Quaternionf swing = new Quaternionf();
Quaternionf twist = new Quaternionf();
boneRotation.swingTwist(new Vector3f(0, 1, 0), swing, twist);
// twist.angle() now gives you the isolated rotation around Y
// swing represents the remaining perpendicular rotation

Hemisphere consistency is a subtle but critical concern for sequences of animation keyframes. Quaternions q and -q represent the same rotation, but if a sequence alternates signs, SLERP and SQUAD will take the long path around the sphere instead of the short path. Always pre-process a keyframe sequence before use:

Quaternionf.ensureConsistentHemisphere(keyframes); // in-place, zero allocation

Angular velocity bridges the rotation and physics domains.

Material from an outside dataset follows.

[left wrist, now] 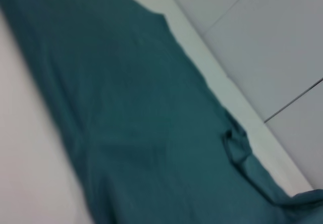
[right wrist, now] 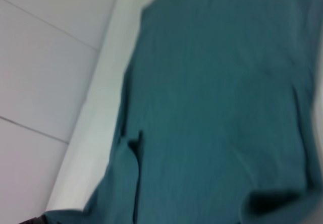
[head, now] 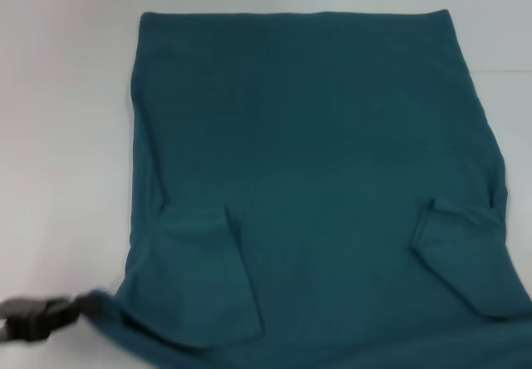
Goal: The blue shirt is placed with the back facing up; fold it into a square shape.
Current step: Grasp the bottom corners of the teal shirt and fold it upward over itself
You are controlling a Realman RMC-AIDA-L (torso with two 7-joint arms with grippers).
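Shirt flat on table, both sleeves folded in.
Blue shirt plain side up on white table; left gripper at its near-left corner (grip: cannot tell). Right gripper unseen.

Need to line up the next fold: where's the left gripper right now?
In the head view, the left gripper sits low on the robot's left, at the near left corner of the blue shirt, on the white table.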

Convert between quaternion derivatives and angular velocity vectors for physics-driven animation:

// Derive angular velocity from two poses and elapsed time
Vector3f omega = q0.angularVelocity(q1, dt, new Vector3f());

// Integrate angular velocity back to a rotation delta
Quaternionf delta = Quaternionf.integrateAngularVelocity(omega, dt, new Quaternionf());

Curves and Interpolation

The org.dynamisengine.vectrix.curve package provides four curve families across five channel dimensions (scalar, vec2, vec3, vec4) in both float and double precision. All stateless families use purely static methods — no construction cost, no state.

Bezier (cubic) — defined by four control points. The curve passes through the first and last points; the middle two are tangent handles that pull the curve without being on it. Best for authored paths where an artist needs direct handle control.

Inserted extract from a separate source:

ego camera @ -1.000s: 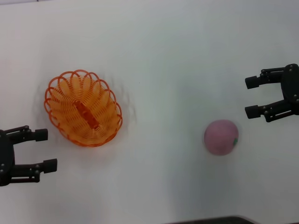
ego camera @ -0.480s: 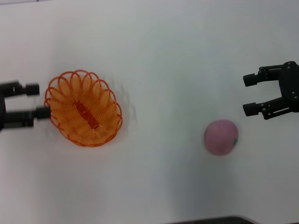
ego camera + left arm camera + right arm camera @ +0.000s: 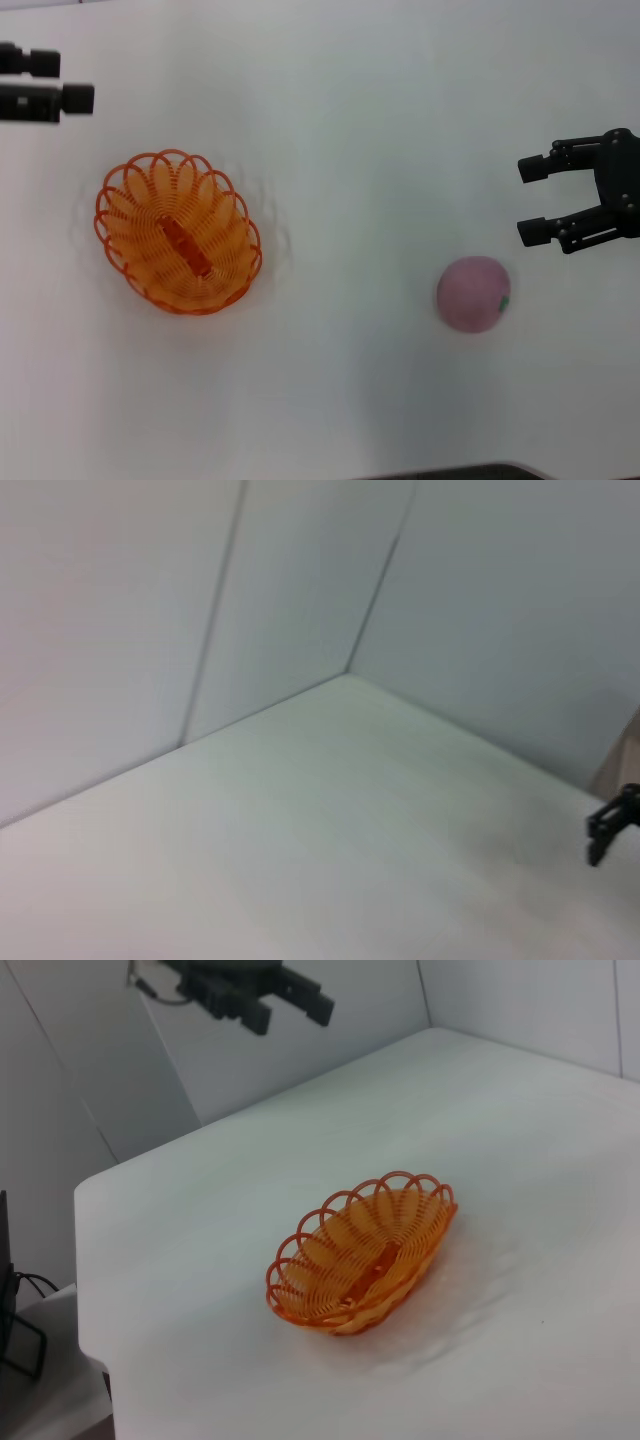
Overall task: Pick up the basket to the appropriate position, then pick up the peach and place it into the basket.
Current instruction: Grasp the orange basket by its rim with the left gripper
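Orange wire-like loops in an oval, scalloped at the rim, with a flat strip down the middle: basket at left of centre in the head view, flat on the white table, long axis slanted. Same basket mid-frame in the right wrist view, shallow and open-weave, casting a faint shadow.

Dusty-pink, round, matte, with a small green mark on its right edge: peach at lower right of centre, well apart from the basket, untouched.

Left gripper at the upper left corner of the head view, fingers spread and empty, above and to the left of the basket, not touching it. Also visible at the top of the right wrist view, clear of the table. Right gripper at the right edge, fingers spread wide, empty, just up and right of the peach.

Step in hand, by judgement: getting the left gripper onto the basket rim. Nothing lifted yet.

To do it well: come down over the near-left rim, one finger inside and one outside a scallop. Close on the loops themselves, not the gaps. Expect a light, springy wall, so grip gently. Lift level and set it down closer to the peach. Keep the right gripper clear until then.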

Hermite (cubic) — defined by two endpoints and two tangents at those endpoints. More intuitive for animation curves because the tangents directly represent arrival and departure velocities. Most animation curve editors produce Hermite data.

Catmull-Rom — defined by four points where the curve passes through the middle two. The outer two points influence the tangents. The tension parameter controls tightness (0.5 is standard Catmull-Rom). Useful for automatically generating smooth curves through a sequence of control points without specifying tangents.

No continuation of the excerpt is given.